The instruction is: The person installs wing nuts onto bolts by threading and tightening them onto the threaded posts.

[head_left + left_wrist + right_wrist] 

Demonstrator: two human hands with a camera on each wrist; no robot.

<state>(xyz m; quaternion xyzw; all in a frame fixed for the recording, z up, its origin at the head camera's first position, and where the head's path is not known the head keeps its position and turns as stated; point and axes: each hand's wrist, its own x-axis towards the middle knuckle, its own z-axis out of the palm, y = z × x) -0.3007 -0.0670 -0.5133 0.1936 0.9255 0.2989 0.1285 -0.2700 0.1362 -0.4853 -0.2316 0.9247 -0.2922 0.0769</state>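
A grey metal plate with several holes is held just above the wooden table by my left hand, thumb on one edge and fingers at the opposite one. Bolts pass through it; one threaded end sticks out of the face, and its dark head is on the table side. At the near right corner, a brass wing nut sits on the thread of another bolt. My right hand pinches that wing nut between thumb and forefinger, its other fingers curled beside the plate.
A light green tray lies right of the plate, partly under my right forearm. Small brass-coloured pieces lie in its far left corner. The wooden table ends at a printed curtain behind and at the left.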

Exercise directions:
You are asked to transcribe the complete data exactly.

Completed exercise:
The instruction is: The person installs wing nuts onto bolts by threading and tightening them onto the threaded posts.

[head_left + left_wrist + right_wrist] 

Demonstrator: two human hands with a camera on each wrist; no robot.

<state>(xyz m; quaternion xyzw; all in a frame fixed for the recording, z up, its origin at the head camera's first position, and where the head's path is not known the head keeps its position and turns as stated; point and axes: each hand's wrist, its own x-axis towards the middle knuckle, its own z-axis out of the palm, y = z × x) -0.3007 -0.0670 -0.5133 0.1936 0.9255 0.2989 0.1285 -0.2700 0.1362 -0.4853 -0.2316 0.9247 -0.2922 0.0769</state>
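A grey metal plate with several holes is held just above the wooden table by my left hand, thumb on one edge and fingers at the opposite one. Bolts pass through it; one threaded end sticks out of the face, and its dark head is on the table side. At the near right corner, a brass wing nut sits on the thread of another bolt. My right hand pinches that wing nut between thumb and forefinger, its other fingers curled beside the plate.
A light green tray lies right of the plate, partly under my right forearm. Small brass-coloured pieces lie in its far left corner. The wooden table ends at a printed curtain behind and at the left.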

The output has nothing more to it.